## What you are asked to do
Scan the entries below and count the lines holding the string "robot". Supply only the number.

## Data for analysis
+ + +
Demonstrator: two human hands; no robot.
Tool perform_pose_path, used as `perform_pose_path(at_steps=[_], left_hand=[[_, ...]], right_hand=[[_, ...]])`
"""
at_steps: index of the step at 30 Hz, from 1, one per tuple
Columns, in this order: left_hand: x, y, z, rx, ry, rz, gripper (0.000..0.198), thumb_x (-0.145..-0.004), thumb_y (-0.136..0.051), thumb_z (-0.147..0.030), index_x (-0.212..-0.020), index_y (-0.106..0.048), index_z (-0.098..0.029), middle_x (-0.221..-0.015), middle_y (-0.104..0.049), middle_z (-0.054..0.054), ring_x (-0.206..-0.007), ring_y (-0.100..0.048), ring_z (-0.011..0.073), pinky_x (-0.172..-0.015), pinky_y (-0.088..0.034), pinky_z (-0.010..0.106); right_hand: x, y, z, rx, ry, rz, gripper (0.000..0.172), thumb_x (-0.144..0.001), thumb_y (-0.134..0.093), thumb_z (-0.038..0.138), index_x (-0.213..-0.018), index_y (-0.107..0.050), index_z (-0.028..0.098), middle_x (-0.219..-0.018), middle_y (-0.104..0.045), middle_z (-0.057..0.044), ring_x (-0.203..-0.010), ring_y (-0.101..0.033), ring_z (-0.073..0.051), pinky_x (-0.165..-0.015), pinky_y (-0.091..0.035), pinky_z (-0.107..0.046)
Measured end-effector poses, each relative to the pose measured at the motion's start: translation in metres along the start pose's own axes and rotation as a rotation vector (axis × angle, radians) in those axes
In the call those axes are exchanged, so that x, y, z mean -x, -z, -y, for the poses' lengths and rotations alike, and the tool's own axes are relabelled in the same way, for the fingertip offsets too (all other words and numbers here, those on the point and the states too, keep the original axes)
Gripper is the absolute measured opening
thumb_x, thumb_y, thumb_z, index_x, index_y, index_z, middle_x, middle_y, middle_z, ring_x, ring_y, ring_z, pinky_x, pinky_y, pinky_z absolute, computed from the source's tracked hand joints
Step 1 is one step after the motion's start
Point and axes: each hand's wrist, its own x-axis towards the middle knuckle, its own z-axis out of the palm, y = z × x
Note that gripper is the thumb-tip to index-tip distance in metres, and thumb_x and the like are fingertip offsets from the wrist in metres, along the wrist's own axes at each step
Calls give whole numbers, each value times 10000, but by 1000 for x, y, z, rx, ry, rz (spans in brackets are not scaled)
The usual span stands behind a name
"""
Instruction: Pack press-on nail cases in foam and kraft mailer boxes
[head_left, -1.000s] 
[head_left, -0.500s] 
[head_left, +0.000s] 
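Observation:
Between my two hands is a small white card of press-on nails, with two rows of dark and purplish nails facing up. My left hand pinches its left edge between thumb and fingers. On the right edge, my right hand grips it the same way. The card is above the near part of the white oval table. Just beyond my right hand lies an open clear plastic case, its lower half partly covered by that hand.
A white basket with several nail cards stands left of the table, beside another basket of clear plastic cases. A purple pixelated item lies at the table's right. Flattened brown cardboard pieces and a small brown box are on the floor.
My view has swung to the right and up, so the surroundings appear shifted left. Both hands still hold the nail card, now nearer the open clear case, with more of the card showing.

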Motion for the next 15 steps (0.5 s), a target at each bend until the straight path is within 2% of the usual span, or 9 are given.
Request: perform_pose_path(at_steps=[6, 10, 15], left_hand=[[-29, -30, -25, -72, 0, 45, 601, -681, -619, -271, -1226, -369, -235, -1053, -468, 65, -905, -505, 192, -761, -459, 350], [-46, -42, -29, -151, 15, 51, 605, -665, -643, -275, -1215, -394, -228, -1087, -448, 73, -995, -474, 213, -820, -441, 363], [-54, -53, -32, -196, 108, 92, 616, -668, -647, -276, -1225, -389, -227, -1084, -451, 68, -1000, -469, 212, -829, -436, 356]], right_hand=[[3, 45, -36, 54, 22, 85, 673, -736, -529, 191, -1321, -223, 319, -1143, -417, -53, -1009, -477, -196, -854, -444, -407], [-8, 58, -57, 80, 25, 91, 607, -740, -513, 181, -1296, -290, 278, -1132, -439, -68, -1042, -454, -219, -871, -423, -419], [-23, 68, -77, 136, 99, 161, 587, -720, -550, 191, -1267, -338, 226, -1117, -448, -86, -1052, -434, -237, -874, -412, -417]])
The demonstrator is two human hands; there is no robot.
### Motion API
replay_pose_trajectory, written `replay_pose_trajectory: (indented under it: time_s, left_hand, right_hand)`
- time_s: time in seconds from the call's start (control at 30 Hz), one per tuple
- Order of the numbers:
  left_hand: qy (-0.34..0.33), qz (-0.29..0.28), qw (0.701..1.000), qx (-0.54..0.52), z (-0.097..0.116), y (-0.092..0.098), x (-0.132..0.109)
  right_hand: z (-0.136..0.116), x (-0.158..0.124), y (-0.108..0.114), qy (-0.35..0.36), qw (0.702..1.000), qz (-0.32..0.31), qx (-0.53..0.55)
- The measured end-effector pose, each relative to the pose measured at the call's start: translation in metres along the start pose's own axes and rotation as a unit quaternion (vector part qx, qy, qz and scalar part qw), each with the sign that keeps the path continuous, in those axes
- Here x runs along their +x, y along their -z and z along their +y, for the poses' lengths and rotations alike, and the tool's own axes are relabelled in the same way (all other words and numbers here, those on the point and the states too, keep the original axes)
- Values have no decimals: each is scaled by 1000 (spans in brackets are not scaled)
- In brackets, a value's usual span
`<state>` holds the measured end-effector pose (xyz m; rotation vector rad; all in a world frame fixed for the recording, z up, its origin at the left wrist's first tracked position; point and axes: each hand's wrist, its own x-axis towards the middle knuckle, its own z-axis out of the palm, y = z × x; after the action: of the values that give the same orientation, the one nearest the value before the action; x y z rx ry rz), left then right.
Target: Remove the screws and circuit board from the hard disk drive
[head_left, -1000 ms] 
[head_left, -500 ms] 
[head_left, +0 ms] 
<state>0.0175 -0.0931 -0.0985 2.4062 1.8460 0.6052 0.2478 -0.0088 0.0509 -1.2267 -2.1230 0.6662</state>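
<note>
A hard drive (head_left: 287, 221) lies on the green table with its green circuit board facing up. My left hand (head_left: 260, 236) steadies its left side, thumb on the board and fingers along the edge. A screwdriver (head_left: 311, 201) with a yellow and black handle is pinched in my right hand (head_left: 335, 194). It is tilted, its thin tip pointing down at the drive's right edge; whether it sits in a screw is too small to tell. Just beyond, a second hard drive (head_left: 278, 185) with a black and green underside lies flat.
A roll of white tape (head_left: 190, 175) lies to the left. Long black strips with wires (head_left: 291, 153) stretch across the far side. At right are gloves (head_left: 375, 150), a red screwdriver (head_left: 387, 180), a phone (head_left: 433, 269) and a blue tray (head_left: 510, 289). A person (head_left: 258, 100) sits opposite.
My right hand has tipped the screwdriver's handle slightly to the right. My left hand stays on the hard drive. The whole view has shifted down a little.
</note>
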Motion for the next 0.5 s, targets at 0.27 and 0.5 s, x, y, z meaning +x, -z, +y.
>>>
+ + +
## Written reply
2